В самом начале да будет мне позволено возвестить — не теорему, которую я надеюсь доказать, ибо, что бы ни утверждали математики, нет, в этом мире по крайнее мере, такой вещи как доказательство; но руководящую мысль, которую, на протяжении этой книги, я буду беспрерывно пытаться внушить.
Мое общее предложение таково: В Начальном Единстве Первого Существа заключается Вторичная Причина Всего и Всех, с Зародышем их Неизбежного Уничтожения.
Для разъяснения этой мысли я предлагаю сделать такой огляд Вселенной, чтобы ум был способен действительно приять и восприять впечатление личной ее цельности.

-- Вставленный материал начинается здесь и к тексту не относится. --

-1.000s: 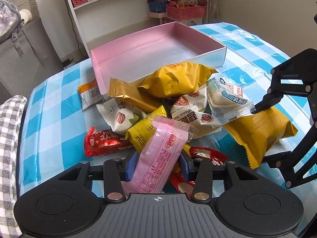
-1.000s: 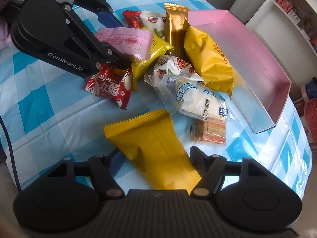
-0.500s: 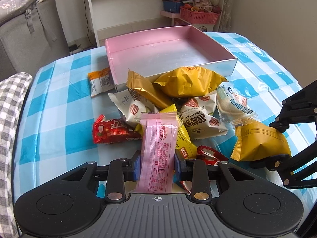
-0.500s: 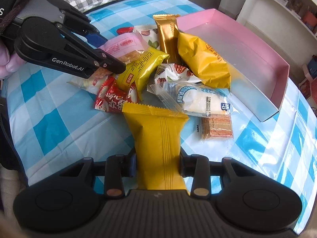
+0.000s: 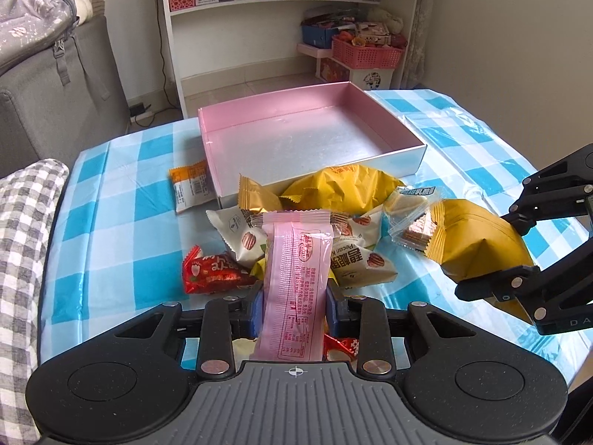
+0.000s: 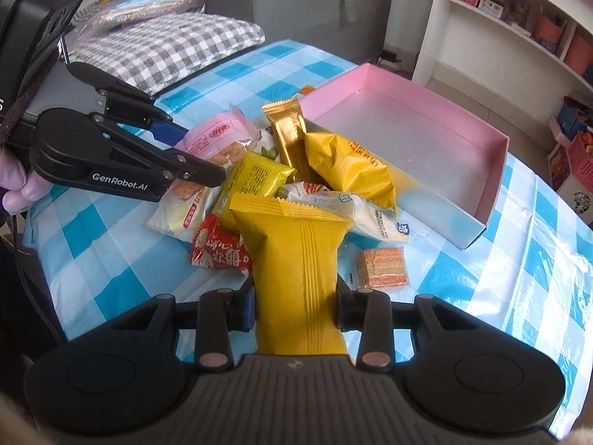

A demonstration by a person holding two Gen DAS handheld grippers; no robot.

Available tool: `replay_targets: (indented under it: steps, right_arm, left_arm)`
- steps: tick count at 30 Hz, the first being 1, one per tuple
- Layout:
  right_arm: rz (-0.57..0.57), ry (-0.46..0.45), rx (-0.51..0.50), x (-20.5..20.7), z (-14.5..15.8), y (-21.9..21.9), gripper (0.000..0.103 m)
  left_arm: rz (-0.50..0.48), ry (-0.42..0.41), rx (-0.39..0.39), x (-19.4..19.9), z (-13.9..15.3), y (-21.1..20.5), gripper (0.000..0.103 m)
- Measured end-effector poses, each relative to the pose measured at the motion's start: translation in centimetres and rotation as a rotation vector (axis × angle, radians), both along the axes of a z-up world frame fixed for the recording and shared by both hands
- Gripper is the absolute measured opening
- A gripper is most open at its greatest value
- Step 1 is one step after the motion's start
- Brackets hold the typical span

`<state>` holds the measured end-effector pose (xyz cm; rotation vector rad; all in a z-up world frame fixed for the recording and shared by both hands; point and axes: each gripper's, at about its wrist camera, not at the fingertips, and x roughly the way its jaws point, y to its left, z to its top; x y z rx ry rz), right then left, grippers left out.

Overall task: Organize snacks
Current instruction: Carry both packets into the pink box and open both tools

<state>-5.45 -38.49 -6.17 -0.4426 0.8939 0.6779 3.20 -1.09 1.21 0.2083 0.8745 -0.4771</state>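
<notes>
**Both grippers loaded, box not yet filled**

Left gripper (image 5: pixel 294 309): jaws pinched narrow on the pink packet (image 5: pixel 296 282), gripped low on the wrapper so most of its length stands forward of the fingers, clear of the heap. Seen from the right wrist, the packet sits raised above the pile, not resting on it.

Right gripper (image 6: pixel 294 309): closed on the yellow packet (image 6: pixel 300 259), again held near the tail end. The crimped far edge points toward the pile and the box beyond. Holding by one end looks deliberate: the free end can go over the wall first.

Pink box (image 5: pixel 385 155): open, far side of the blue checked table (image 5: pixel 111 193), floor bare (nothing packed so far, as far as either view shows). Its near wall touches the heap; a gold bar (image 6: pixel 287 129) and a puffy yellow bag (image 6: pixel 348 165) lean against it.

Remaining on the cloth, near the box: red packet (image 5: pixel 211 270), white pecan packets (image 5: pixel 355 256), a clear-wrapped wafer (image 6: pixel 381 269) lying apart on the right, an orange-and-white sachet (image 5: pixel 191 189) to the left of the box.

Judgement: carry stage, with two snacks lifted and the release still ahead. Soft wrappers may slump or catch on the near wall, and the two grippers are close enough to crowd each other over the opening.
</notes>
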Motion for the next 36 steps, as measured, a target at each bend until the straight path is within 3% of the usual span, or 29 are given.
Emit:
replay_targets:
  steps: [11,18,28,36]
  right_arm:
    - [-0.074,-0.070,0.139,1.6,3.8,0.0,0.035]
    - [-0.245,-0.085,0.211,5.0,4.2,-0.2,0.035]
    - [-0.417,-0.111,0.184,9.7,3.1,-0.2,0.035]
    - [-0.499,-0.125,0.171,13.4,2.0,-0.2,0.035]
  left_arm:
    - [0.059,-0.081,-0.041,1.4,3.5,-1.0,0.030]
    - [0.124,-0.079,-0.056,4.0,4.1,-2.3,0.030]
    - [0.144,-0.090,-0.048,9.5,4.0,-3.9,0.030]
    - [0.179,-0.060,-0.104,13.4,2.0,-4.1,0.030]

Тот, кто с вершины Этны досужно устремит свои глаза кругом, — впечатлится главным образом размахом и разностью раскрывшейся картины. Лишь быстро крутясь, на своих пятках, смог бы он надеяться постичь панораму возвышенности ее единства. Но так как на вершине Этны никакому человеку не приходила мысль крутиться на своих пятках, никто никогда и не вобрал в свой мозг полную единственность перспективы; и, таким образом, с другой стороны, какие бы соображения ни заключались в этой единственности, они еще не имеют действенного существования для человечества.

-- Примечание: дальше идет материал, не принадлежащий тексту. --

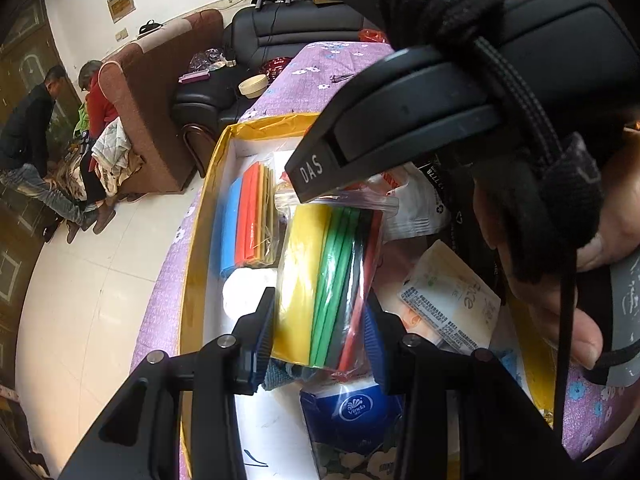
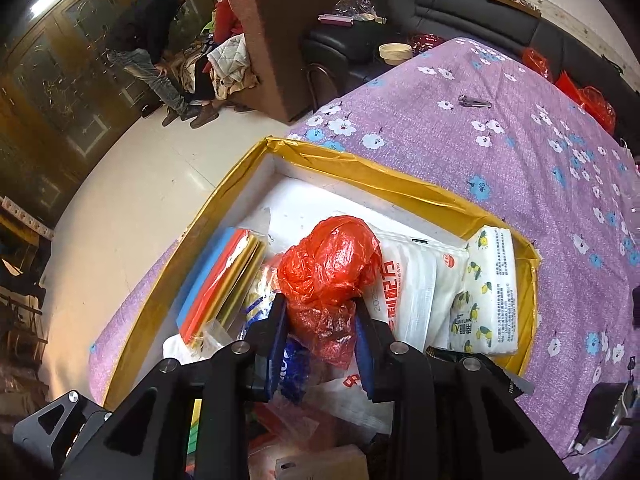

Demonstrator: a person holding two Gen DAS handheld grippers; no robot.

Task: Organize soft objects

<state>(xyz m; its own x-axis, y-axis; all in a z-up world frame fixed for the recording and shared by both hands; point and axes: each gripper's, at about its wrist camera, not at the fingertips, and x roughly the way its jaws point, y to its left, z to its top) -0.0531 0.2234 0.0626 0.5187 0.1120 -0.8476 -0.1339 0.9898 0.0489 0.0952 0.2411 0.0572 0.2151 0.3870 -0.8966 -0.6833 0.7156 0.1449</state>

Я не знаю ни одного рассуждения, в котором вообще сделан был бы какой-нибудь огляд Вселенной — употребляя это слово в самом объемлющем и единственно законном его применении; и, вполне уместно будет упомянуть здесь, что под словом «Вселенная», везде, где оно употребляется в этом очерке без означающей оговорки, я разумею наикрайне постижимую протяженность пространства со всем, духовным и вещественным, что может быть воображено существующим в объеме этой протяженности. Говоря же о том, что обычно разумеется под словом «Вселенная», я буду ограничительно означать: «Вселенная звезд», «звездная Вселенная». Почему такое различение сочтено необходимым, будет видно в последующем.

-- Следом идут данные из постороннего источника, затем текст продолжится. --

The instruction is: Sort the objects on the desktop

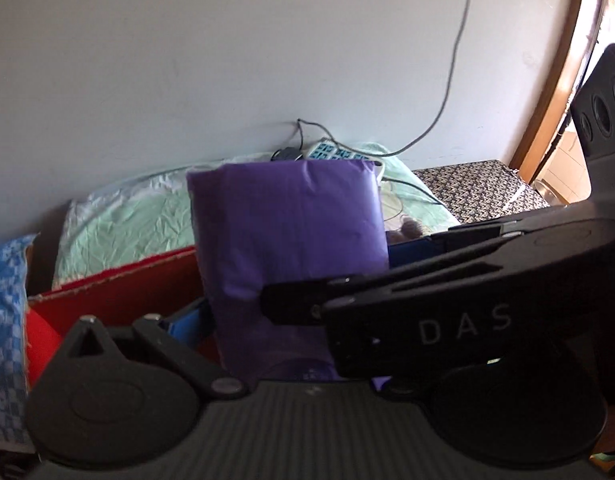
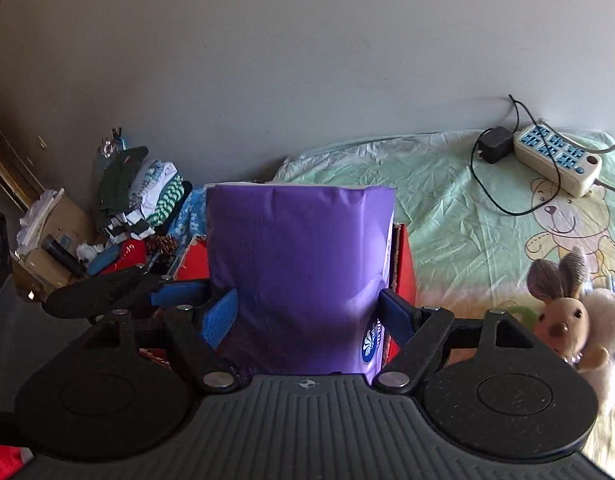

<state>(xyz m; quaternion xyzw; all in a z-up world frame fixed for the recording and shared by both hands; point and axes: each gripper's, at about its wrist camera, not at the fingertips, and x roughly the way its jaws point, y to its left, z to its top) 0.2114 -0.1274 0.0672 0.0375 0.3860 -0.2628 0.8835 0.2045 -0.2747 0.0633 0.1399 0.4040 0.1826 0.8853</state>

Но даже среди рассуждений об ограниченной в действительности, хотя всегда и принимаемой за неограниченную, Вселенной звезд, я не знаю ни одного, в котором бы огляд, даже этой ограниченной Вселенной, был сделан так, чтобы удостоверять выводы, истекающие из ее личной цельности. Самое тесное к этому приближение было сделано в «Космосе» Александра фон Гумбольдта. Он представляет предмет, однако, не в его личной цельности, а в его общности. Его тема, в последнем ее выводе, есть закон каждой части только физической Вселенной, поскольку этот закон относится к законам каждой другой части этой чисто физической Вселенной. Его замысел есть просто слиятельный. Словом, он обсуждает всеобщность вещественного отношения, и разоблачает оку Философии всякого рода выводы, которые доселе были скрытыми за этой всеобщностью. Но как бы, однако, ни была превосходна сжатость, с которой он рассмотрел каждую отдельную точку своей области, простая множественность этих рассматриваемых точек обусловливает, необходимо, обилие подробностей, и, таким образом, закрученность мысли, каковая исключает всякий личный, самоотдельный, характер впечатления.